Tuesday 22 January 2008

Just a placebo

Placebo

The idea that homeopathy is ‘just a placebo’ is a common criticism, however there are several studies which look at treatment of children or animals who could not have been influenced by any kind of placebo effect. These are just two examples of papers which address the issue of placebo.

There are three well-known studies where children given homeopathic remedies showed a highly significant result in the duration of childhood diarrhoea. It should be noted that the World Health Organisation consider childhood

diarrhoea to be the number one public health problem today because of the millions of children who die every year from dehydration from diarrhoea.

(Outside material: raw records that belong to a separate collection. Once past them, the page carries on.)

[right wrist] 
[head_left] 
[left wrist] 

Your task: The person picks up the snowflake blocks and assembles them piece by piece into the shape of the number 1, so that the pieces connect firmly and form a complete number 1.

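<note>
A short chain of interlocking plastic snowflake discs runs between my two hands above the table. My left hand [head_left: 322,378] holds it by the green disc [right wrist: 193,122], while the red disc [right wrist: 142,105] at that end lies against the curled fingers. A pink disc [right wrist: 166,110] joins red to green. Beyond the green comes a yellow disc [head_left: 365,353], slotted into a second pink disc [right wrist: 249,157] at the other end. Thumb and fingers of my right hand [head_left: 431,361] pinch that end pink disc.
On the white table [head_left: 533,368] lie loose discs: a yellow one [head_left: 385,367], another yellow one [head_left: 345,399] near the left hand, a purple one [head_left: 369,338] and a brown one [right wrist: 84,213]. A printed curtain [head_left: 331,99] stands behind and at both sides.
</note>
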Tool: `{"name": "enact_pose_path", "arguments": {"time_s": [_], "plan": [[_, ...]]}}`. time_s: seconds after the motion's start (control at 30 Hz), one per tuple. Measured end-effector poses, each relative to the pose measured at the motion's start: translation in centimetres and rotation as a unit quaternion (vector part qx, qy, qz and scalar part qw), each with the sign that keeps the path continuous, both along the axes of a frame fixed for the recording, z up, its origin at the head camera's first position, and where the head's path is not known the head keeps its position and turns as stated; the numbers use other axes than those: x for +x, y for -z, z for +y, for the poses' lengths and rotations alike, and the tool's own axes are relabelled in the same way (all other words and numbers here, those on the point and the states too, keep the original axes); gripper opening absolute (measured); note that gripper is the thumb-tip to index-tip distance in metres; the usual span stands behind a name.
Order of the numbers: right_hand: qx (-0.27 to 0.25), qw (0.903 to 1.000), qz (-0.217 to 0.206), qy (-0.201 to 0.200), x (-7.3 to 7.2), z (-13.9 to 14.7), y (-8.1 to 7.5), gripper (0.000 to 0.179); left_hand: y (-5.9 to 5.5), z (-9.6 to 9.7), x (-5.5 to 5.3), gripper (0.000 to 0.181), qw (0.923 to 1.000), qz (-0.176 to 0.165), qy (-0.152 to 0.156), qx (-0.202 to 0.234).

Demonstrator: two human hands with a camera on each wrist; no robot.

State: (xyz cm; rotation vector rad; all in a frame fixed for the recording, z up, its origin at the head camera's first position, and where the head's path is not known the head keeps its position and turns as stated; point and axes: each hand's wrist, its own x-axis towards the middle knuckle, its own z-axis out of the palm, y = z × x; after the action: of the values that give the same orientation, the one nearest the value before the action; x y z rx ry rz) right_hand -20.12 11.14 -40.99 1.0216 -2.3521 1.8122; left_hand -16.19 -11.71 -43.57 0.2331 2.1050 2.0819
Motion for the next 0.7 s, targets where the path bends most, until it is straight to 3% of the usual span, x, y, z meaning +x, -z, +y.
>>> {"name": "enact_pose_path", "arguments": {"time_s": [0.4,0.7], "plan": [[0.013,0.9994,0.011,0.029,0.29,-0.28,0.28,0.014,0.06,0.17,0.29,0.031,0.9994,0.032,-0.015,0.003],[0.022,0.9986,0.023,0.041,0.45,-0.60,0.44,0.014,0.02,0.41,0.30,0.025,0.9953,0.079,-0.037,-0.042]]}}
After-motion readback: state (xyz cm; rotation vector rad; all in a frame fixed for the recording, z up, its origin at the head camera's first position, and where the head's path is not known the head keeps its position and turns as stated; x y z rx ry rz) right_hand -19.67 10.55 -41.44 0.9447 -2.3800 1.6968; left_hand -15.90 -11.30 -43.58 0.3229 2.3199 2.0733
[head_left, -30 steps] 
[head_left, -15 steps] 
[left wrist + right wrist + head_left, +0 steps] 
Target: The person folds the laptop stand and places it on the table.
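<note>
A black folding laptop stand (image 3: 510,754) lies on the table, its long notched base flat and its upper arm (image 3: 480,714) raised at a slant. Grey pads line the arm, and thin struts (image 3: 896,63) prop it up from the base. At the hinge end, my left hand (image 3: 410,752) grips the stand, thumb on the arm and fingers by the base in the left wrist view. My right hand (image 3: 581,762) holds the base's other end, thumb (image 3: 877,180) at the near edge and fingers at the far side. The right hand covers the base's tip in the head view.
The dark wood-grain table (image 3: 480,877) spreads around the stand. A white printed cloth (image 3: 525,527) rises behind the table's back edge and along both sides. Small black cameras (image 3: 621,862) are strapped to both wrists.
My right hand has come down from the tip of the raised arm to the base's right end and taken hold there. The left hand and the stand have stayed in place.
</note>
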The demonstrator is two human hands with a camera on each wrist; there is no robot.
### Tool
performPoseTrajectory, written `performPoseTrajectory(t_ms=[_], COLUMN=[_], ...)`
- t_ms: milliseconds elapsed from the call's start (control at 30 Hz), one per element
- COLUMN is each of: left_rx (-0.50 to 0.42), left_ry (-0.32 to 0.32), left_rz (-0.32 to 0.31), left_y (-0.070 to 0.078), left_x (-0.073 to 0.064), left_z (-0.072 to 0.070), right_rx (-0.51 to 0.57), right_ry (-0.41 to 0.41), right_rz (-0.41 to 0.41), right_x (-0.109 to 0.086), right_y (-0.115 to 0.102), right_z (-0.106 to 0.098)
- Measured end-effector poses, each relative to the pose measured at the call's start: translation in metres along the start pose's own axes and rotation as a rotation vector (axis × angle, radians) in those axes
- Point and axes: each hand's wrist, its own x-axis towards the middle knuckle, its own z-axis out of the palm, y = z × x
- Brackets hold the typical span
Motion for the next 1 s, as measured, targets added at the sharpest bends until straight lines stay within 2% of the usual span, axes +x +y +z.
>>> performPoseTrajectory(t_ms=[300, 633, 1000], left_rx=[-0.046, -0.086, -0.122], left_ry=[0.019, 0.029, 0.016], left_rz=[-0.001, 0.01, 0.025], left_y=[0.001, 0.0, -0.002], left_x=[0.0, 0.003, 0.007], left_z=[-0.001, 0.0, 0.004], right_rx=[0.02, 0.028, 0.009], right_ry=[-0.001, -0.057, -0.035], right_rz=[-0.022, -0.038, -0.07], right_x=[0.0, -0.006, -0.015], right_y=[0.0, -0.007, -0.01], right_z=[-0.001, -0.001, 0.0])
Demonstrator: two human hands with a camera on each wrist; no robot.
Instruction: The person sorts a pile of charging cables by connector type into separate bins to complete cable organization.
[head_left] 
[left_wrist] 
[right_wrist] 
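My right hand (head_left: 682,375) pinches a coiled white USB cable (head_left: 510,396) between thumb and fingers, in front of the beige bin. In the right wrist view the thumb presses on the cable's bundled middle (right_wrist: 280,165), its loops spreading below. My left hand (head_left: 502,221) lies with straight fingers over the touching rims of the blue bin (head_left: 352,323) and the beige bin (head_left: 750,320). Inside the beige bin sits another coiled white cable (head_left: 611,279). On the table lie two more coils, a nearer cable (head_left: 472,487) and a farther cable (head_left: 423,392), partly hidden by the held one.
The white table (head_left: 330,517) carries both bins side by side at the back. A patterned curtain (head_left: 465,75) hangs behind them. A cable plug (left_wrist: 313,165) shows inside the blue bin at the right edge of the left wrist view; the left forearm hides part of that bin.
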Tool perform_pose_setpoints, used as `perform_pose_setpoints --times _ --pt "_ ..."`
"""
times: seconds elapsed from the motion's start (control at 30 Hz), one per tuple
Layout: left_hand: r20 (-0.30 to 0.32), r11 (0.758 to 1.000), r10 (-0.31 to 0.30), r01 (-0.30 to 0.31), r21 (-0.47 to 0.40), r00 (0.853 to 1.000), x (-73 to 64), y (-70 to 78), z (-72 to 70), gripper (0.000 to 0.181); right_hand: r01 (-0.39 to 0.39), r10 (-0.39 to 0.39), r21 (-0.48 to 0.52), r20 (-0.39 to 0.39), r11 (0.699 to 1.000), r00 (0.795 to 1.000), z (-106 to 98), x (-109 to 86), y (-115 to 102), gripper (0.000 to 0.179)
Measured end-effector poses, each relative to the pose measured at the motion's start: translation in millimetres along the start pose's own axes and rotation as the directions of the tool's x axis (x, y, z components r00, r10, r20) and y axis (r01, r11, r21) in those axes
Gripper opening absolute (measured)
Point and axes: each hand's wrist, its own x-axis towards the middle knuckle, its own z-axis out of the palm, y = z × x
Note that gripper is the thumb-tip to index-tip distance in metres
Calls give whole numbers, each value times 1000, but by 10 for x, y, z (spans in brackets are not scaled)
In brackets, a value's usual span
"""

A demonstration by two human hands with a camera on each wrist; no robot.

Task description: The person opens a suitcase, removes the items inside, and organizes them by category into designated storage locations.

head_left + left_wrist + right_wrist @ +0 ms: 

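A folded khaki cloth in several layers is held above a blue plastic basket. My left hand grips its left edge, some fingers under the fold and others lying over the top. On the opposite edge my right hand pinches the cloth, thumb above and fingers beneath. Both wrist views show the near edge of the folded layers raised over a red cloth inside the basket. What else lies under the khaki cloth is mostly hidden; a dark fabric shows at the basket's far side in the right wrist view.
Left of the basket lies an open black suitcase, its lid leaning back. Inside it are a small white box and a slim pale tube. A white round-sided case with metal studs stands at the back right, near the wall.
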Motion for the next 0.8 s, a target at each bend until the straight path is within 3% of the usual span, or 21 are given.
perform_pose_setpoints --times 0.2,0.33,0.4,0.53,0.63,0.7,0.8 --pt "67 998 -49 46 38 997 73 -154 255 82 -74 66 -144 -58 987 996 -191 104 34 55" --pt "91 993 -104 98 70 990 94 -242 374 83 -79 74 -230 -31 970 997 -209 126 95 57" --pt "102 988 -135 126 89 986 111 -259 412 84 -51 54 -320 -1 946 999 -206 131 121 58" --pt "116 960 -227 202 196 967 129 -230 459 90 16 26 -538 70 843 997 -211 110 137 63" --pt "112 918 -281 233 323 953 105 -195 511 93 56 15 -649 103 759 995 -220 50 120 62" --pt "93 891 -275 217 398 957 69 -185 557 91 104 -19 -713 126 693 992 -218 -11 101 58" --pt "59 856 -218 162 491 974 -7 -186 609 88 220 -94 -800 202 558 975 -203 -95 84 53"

Jacobs J, Jonas WB, Jiménez-Pérez M, Crothers D

Homeopathy for childhood diarrhoea: combined results and meta-analysis from three randomized, controlled clinical trials. Pediatr Infect Dis J. 2003 Mar;22(3):229-34

Article abstract available at

http://www.ncbi.nlm.nih.gov/sites/entrez?cmd=Retrieve&db=PubMed&list_

uids=12634583&dopt=AbstractPlus

Researchers at the University of Glasgow have conducted several studies into the effect of serially agitated high dilutions of an allergen (30C, which contains no molecules of the original substance) on patients with allergic rhinitis. These were not trials of treatment but they were designed to address the placebo hypothesis, using allergy as a model. In 2000 they performed a meta-analysis, reviewing all the data from four studies on allergic conditions, which totalled 202 subjects. The results of this meta-analysis were so substantial (P=0.0004) that the authors concluded that either homeopathic medicines work or controlled clinical trials do not. Because modern science is based on controlled clinical trials, it is a more likely conclusion that homeopathic medicines are effective.


Taylor, M., Reilly, D., Llewellyn-Jones, R., McSharry, C., Aitchison, T. Randomised controlled trial of homeopathy versus placebo in perennial allergic rhinitis with overview of four trial series. British Medical Journal 2000; 321: 471-6.